RECORDED DATA:
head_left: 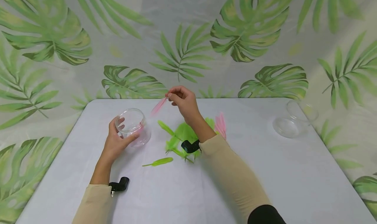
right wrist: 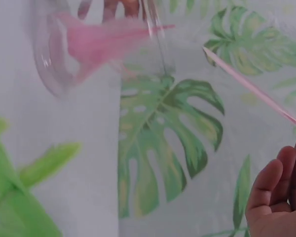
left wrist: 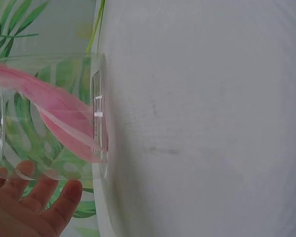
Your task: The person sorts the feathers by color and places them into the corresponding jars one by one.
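My left hand (head_left: 115,142) grips the side of a clear glass jar (head_left: 144,141), its thumb in front and fingers behind. Pink feathers (left wrist: 64,106) stand inside the jar, seen through its wall in the left wrist view. Up and to the right of the jar, my right hand (head_left: 187,105) pinches one pink feather (head_left: 159,106) by its end. That feather hangs slanted toward the jar, apart from its rim. Under the right forearm lies a pile of green feathers (head_left: 182,132), partly hidden by the arm. Several pink feathers (head_left: 221,124) lie just right of it.
A single green feather (head_left: 159,162) lies on the white table (head_left: 176,194) in front of the pile. Far right, a clear round dish (head_left: 285,128) sits beside a clear ring-shaped piece (head_left: 302,111). Behind the table hangs a leaf-patterned cloth (head_left: 194,8).
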Available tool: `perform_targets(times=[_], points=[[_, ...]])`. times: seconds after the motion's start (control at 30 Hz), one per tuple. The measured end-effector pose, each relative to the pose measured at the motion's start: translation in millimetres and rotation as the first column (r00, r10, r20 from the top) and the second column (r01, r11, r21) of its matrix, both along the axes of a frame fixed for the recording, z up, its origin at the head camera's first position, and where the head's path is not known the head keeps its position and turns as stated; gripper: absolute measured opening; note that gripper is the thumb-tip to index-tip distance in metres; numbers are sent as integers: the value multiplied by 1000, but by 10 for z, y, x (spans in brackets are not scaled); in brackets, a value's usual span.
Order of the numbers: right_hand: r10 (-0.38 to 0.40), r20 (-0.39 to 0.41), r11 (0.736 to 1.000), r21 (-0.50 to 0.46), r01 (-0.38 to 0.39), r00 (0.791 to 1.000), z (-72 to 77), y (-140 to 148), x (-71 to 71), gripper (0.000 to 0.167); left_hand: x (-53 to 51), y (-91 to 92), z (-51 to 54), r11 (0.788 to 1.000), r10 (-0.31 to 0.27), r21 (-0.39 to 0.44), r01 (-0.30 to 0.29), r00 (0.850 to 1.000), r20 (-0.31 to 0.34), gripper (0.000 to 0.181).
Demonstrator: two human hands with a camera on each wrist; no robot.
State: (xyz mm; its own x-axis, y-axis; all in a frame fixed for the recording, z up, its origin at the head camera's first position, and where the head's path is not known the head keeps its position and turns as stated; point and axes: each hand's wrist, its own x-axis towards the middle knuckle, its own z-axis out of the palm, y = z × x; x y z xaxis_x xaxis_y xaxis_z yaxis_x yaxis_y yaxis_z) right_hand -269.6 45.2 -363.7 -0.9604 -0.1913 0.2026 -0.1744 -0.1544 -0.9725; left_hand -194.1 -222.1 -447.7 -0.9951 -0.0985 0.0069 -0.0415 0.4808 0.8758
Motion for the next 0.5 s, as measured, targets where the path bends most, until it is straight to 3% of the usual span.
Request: perform_targets(times=[0.27, 0.5], points=[[-8, 65, 1000, 4, 8, 998, -129, -434, 89, 8, 2, -4, 10, 1000, -4, 6, 4, 1000, -4, 107], [-20, 111, 1000, 17, 18, 994, -271, -639, 154, 12, 4, -14, -5, 1000, -11, 25, 12, 1000, -14, 107]])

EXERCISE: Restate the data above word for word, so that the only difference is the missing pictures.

SOLUTION:
head_left: 
right wrist: 
left wrist: 
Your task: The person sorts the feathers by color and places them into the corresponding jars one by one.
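My left hand (head_left: 115,142) grips the side of a clear glass jar (head_left: 144,141), its thumb in front and fingers behind. Pink feathers (left wrist: 64,106) stand inside the jar, seen through its wall in the left wrist view. Up and to the right of the jar, my right hand (head_left: 187,105) pinches one pink feather (head_left: 159,106) by its end. That feather hangs slanted toward the jar, apart from its rim. Under the right forearm lies a pile of green feathers (head_left: 182,132), partly hidden by the arm. Several pink feathers (head_left: 221,124) lie just right of it.
A single green feather (head_left: 159,162) lies on the white table (head_left: 176,194) in front of the pile. Far right, a clear round dish (head_left: 285,128) sits beside a clear ring-shaped piece (head_left: 302,111). Behind the table hangs a leaf-patterned cloth (head_left: 194,8).
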Available tool: `perform_targets(times=[_], points=[[_, ...]])`. times: seconds after the motion's start (control at 30 Hz), one per tuple. The measured end-effector pose, each relative to the pose measured at the motion's start: translation in millimetres and rotation as the first column (r00, r10, r20 from the top) and the second column (r01, r11, r21) of its matrix, both along the axes of a frame fixed for the recording, z up, its origin at the head camera's first position, and where the head's path is not known the head keeps its position and turns as stated; gripper: absolute measured opening; note that gripper is the thumb-tip to index-tip distance in metres; numbers are sent as integers: the value multiplied by 1000, but by 10 for z, y, x (spans in brackets are not scaled); in brackets, a value's usual span.
Order of the numbers: right_hand: r10 (-0.38 to 0.40), r20 (-0.39 to 0.41), r11 (0.736 to 1.000), r21 (-0.50 to 0.46), r01 (-0.38 to 0.39), r00 (0.791 to 1.000), z (-72 to 77), y (-140 to 148), x (-71 to 71), gripper (0.000 to 0.167); left_hand: x (-53 to 51), y (-91 to 92), z (-51 to 54), r11 (0.788 to 1.000), r10 (-0.31 to 0.27), r21 (-0.39 to 0.44), r01 (-0.30 to 0.29), r00 (0.850 to 1.000), r20 (-0.31 to 0.34), gripper (0.000 to 0.181).
Demonstrator: two human hands with a camera on each wrist; no robot.
State: (xyz mm; its own x-axis, y-axis; all in a frame fixed for the recording, z up, its origin at the head camera's first position, and where the head's path is not known the head keeps its position and turns as stated; point and axes: each hand's wrist, its own x-axis towards the middle knuckle, its own z-axis out of the palm, y = z × x; x y z xaxis_x xaxis_y xaxis_z yaxis_x yaxis_y yaxis_z) right_hand -269.6 45.2 -363.7 -0.9604 -0.1913 0.2026 -0.1744 -0.1544 -0.9725; left_hand -194.1 -222.1 -447.7 -0.9951 -0.0985 0.0069 -0.0415 0.4808 0.8758
Motion for the next 0.5 s, as measured, targets where the path bends most, until it is straight to 3% of the usual span.
Request: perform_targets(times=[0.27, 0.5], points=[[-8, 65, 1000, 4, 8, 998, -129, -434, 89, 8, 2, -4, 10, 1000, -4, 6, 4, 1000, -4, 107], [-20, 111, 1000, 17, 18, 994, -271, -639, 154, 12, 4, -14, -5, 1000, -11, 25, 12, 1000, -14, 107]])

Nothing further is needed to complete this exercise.